State refunds are slowing down for different reasons. Although the IRS says most e-filed federal refunds arrive within 21 days, there are reported delays of state refunds in Idaho, New York, Oregon, South Carolina, and Washington, DC, though the causes vary. Idaho is dealing with late-passing legislation to conform its state income tax to the new federal tax provisions enacted last year, while South Carolina and Washington, DC are sorting through how to handle those federal tax changes. Idaho processing is also slowed by fewer temporary workers, while Oregon says paper returns will not be processed until late March. In New York, some holdups appear tied to delays in Intuit software updates.
Sen. Booker floats a much larger standard deduction. Sen. Cory Booker (D-NJ) plans to introduce legislation that would raise the standard deduction to $75,000 for married couples, $37,500 for single filers, and $56,250 for heads of household. The proposal would also expand the child tax credit and add a one-time $2,400 benefit in the year a child is born. While not yet specified in bill language, Booker says he wants the plan fully paid for through higher taxes on upper-income households and large corporations and cracking down on tax avoidance schemes.

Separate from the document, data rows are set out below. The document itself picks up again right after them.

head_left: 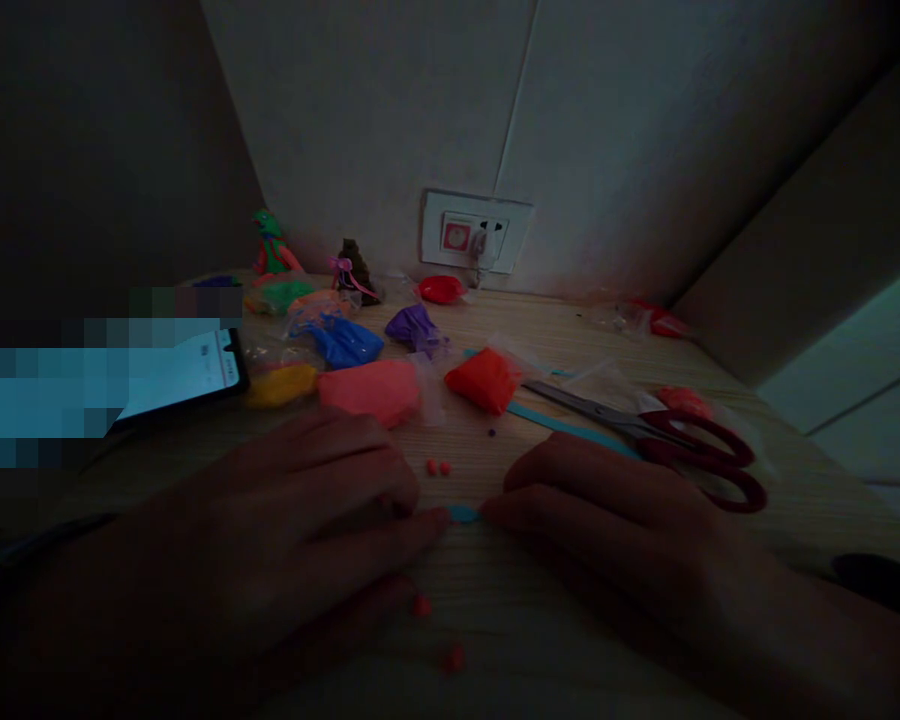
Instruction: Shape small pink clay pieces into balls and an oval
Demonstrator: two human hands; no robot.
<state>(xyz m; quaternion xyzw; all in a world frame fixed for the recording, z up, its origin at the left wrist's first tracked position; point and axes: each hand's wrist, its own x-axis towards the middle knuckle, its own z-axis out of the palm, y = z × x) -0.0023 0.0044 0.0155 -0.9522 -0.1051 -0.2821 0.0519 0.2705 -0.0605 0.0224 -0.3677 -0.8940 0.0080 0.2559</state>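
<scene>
A small teal piece of clay (pixel 463 514) lies on the wooden table (pixel 555 330), pinched between the fingertips of both hands. My left hand (pixel 270 540) rests low on the table, fingers closed toward the piece from the left. My right hand (pixel 615 530) meets it from the right, fingers pressed together. Tiny red clay balls lie near: two (pixel 438 467) just beyond my fingers, and two more (pixel 421 606) under my left hand. The light is dim.
Red-handled scissors (pixel 667 435) and a teal strip (pixel 562 425) lie right of centre. Bagged clay lumps lie behind: pink (pixel 367 390), orange-red (pixel 484 380), yellow (pixel 281 385), blue (pixel 345 342), purple (pixel 414 328). A lit phone (pixel 187 375) lies left. Small figures (pixel 271 245) and a wall socket (pixel 474 232) are at the back.
</scene>
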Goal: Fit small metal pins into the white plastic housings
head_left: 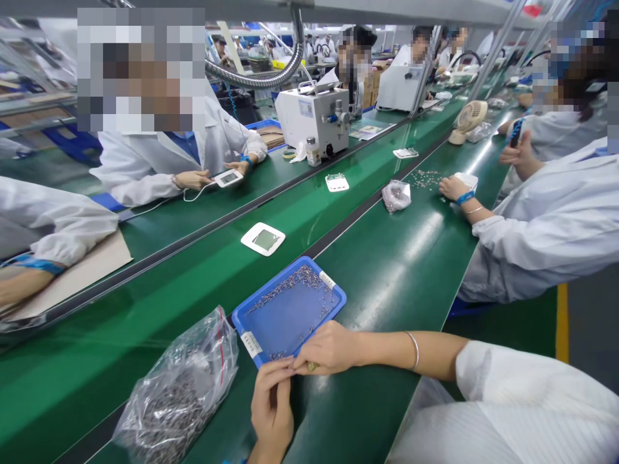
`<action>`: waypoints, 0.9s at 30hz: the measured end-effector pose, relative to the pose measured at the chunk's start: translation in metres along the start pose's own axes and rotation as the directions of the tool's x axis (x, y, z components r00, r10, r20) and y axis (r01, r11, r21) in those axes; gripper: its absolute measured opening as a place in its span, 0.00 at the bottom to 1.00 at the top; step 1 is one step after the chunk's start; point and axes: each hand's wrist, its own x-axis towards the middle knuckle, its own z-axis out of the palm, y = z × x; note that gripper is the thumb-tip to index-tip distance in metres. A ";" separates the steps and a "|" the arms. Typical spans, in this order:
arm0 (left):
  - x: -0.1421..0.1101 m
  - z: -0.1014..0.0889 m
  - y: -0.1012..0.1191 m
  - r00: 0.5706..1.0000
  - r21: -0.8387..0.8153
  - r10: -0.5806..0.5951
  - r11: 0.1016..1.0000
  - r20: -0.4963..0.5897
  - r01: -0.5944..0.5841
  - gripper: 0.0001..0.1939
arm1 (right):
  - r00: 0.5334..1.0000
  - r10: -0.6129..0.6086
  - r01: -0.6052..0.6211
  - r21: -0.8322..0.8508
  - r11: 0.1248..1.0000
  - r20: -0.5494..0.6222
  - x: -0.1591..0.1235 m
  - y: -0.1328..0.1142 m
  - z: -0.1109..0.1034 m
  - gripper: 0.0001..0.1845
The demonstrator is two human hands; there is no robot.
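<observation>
My left hand [271, 401] is at the near edge of a shallow blue tray [280, 316], with its fingers bent and pressed together. From the right, my right hand [331, 348] meets it, fingertips closed in a pinch against the left fingertips. Whatever lies between the fingers is too small or hidden to make out. Small metal screws [309, 276] lie in the tray, mostly along its far side, with a few near my hands. To the left, a clear zip bag [181, 393] full of similar small metal pieces rests on the bench.
A green conveyor belt [213, 270] carries a white device housing [264, 239] and other white parts [337, 182]. Further along the bench are a small bag of parts [396, 195], a co-worker's hand [454, 187] and a fan [469, 119]. Opposite, another person holds a white device [229, 178].
</observation>
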 end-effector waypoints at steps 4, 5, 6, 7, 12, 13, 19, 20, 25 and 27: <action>0.000 0.000 0.000 1.000 0.001 -0.008 1.000 0.001 0.008 0.07 | 0.999 0.016 -0.016 -0.005 1.000 0.034 0.001 0.000 -0.001 0.15; 0.000 0.000 -0.001 1.000 -0.002 -0.008 1.000 0.003 0.008 0.08 | 1.000 0.011 -0.011 -0.005 1.000 0.025 0.001 0.000 -0.002 0.15; -0.001 0.000 -0.001 1.000 -0.007 -0.010 1.000 0.007 0.010 0.08 | 1.000 0.002 -0.002 -0.003 1.000 0.013 0.002 0.000 -0.003 0.15; -0.001 0.000 -0.001 1.000 -0.012 -0.015 1.000 0.009 0.015 0.08 | 1.000 -0.008 0.008 -0.001 1.000 0.004 0.002 -0.001 -0.004 0.15; -0.001 0.000 -0.001 1.000 -0.028 -0.027 0.999 0.008 0.027 0.08 | 0.998 -0.006 0.006 -0.002 1.000 0.060 0.005 -0.002 -0.007 0.15; -0.001 0.000 -0.001 1.000 -0.031 -0.024 0.999 0.009 0.024 0.08 | 0.998 -0.004 0.004 -0.001 1.000 0.066 0.005 -0.002 -0.007 0.15; 0.001 0.001 0.002 1.000 -0.034 -0.012 0.999 0.010 0.013 0.09 | 1.000 -0.026 0.026 -0.008 1.000 -0.017 0.005 -0.002 -0.005 0.16; 0.001 0.001 0.003 1.000 -0.033 -0.013 0.999 0.006 0.013 0.08 | 0.999 -0.030 0.030 -0.010 1.000 -0.043 0.005 -0.002 -0.005 0.16; 0.003 0.004 0.006 0.999 -0.025 -0.024 0.999 -0.021 0.024 0.06 | 0.999 -0.016 0.016 -0.001 1.000 -0.030 0.006 -0.002 -0.007 0.16; 0.004 0.004 0.006 0.999 -0.033 -0.031 0.999 -0.022 0.030 0.06 | 1.000 -0.007 0.007 0.006 1.000 -0.003 0.007 -0.002 -0.007 0.15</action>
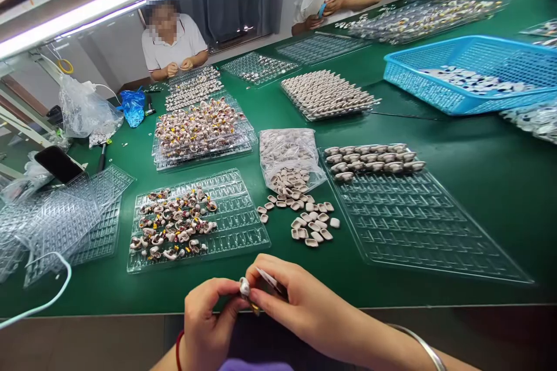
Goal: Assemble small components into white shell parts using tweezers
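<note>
My left hand (208, 316) is closed in a pinch on a small pale shell-shaped part (244, 286) at the table's near edge. My right hand (296, 301) is closed on a thin metal tool (270, 280) whose tip meets that part. Just beyond the hands lies a loose pile of similar beige parts (311, 223) spilling from a clear bag (289, 156). To the left is a clear tray (241, 232) holding several wired parts. On the right, a large clear tray (418, 226) has two rows of beige parts along its far end.
Stacked clear trays (65, 226) and a phone (58, 163) sit at the left. More filled trays (202, 130) lie further back, and a blue basket (474, 72) stands at the right. Two other people work at the table's far side. A white cable (47, 298) loops at the near left.
</note>
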A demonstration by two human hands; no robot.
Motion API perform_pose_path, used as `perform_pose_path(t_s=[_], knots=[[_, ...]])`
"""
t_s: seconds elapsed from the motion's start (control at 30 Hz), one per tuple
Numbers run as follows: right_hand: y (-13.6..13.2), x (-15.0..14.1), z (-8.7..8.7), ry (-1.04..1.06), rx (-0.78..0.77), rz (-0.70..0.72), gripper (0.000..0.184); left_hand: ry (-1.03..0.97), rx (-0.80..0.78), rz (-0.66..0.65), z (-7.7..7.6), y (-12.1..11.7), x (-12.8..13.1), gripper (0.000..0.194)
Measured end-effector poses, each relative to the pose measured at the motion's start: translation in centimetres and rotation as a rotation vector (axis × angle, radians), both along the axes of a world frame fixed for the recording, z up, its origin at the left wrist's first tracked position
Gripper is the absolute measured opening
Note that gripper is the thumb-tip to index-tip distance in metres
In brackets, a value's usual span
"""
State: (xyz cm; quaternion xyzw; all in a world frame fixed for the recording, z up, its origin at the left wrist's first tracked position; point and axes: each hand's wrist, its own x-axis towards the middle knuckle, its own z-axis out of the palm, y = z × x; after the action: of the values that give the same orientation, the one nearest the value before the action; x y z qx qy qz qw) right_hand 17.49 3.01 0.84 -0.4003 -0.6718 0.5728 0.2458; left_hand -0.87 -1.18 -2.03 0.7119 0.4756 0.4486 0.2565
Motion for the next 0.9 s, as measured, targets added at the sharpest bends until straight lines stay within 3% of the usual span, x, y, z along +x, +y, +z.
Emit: perform_pose_path(t_s=[0.4,0.7,0.9], knots=[[1.0,0.2,-0.4,0.05,-0.187,0.088,0.015,0.107,0.076,-0.039,1.0,0.3,0.2,0.003],[0.0,-0.1,0.0,-0.063,0.03,-0.012,0.013,0.132,0.089,-0.084,0.8,0.4,0.0,0.01],[0.6,-0.1,-0.5,0.048,-0.19,0.047,0.011,0.117,0.058,-0.067,0.6,0.5,-0.1,0.01]])
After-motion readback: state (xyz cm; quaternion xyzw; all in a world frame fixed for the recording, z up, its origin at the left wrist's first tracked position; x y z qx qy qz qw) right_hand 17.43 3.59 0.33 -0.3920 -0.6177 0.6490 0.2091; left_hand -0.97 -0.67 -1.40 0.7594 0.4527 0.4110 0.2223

Maine candidates are offering bigger property tax fixes than lawmakers have so far. Candidates for governor are racing ahead of a legislative task force with far more sweeping property tax proposals. Ideas on the table include a tax freeze for some homeowners, a larger homestead exemption, and higher taxes on second homes owned by nonresidents. Broader income tax cuts are also on the table. Some proposals could face Maine constitutional questions, others could squeeze state revenue, and all of them would still have to get through the state legislature.
Colorado tries to build guardrails around a new federal school tax credit. State lawmakers are drafting rules for a new federal tax credit scholarship program after Gov. Jared Polis (D-CO) opted Colorado into the program. The federal program would give taxpayers a credit of up to $1,700 for donations to scholarship-granting organizations, which would then fund expenses for students in public or private schools. Colorado Democrats backing the state bill want public school organizations included and participating schools subject to nondiscrimination and disability-access rules.